Does Mass Effect 3 need a new ending? On our own Facebook group there are as many readers happy with the ending as unhappy at the loose ends. Some of the best science fiction novels - Rendezvous with Rama, 2001: A Space Odyssey, Hyperion - work because they ask more questions than they answer. Is the fuss just the work of a generation of entitled gamers raised on Star Wars, waiting for Princess Leia to hand out the medals?
"I personally prefer the hanging questions," says Green. "Life doesn't end with a medal ceremony or dancing Ewoks, and even when it does, somebody's still going to have to clear up all those discarded streamers the following morning. But there needs to be some form of emotional pay-off for all those people who stuck with the over-arching story from day one. When it comes to a huge game like Mass Effect 3, to have an ending which negates any of the travails of the player is a mean-spirited and lazy thing to do."
"The ending was bad," agrees Abercrombie, "but in no way spoiled the experience. I was vastly more disappointed by Dragon Age 2, which just seemed generally shoddy throughout. BioWare only owed players a great game and I think they largely delivered that. Shepard's relationships were actually paid off really well."

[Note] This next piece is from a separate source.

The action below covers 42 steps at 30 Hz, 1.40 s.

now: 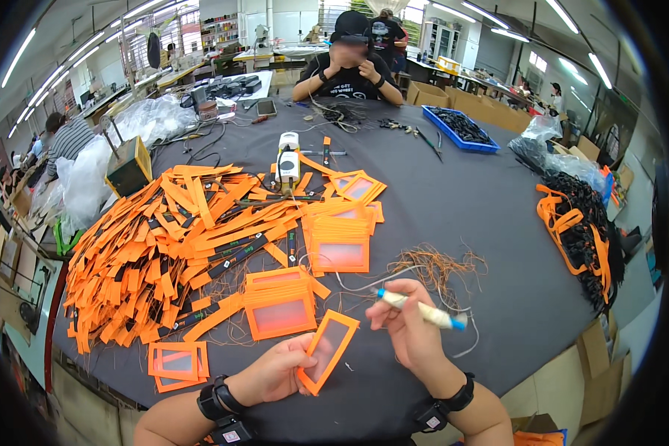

"The best moments were things like Mordin Solus's sacrifice, and the wider plotline of the Salarians, Krogan and the Genophage. The outcry over the ending seems excessive to me, but did it make good science fiction?" he asks. "Well, was it good science? No. It was pretty incomprehensible and didn't make much sense even within the context of the game.
"But I'm actually a lot more interested in whether it made good fiction. And the answer is 'no' again. Heavy exposition by a glowing child never before mentioned seems a sure sign of failure. By the time you get to the end of a hundred and fifty hours of gameplay, you shouldn't need things explained. You shouldn't be watching with furrowed brow thinking wha? You shouldn't be thinking at all. You should be feeling it."
"An author owes their readers closure at the conclusion of a series of books" says Green. "Each individual story needs some form of resolution, although that could include setting up the next adventure." That next adventure is clearly a big part of BioWare's plans, and while the new ending will give key characters the epilogue they deserved, the Retake Mass Effect campaign have simplified Mass Effect 3's bigger problems, says Abercrombie.
"I think the problems started well before the ending," he explains. "The Illusive Man went from fascinating power behind the throne in Mass Effect 2 to tedious blathering villain in Mass Effect 3, for instance. The third game was more gung ho, more morally simplistic, more... cheesy than the second.
"A great ending begins right at the start. Red Dead Redemption - which I thought had a fantastic ending - has a strong central theme about the death of the West where the central character embodies that theme, the action all plays into it, and the end is bold and tough but entirely fitting. I'm not sure how a bit of DLC can make the difference for Mass Effect 3. If the spike on the top of the skyscraper is wonky because the foundation is wonky, a new spike ain't going to fix it."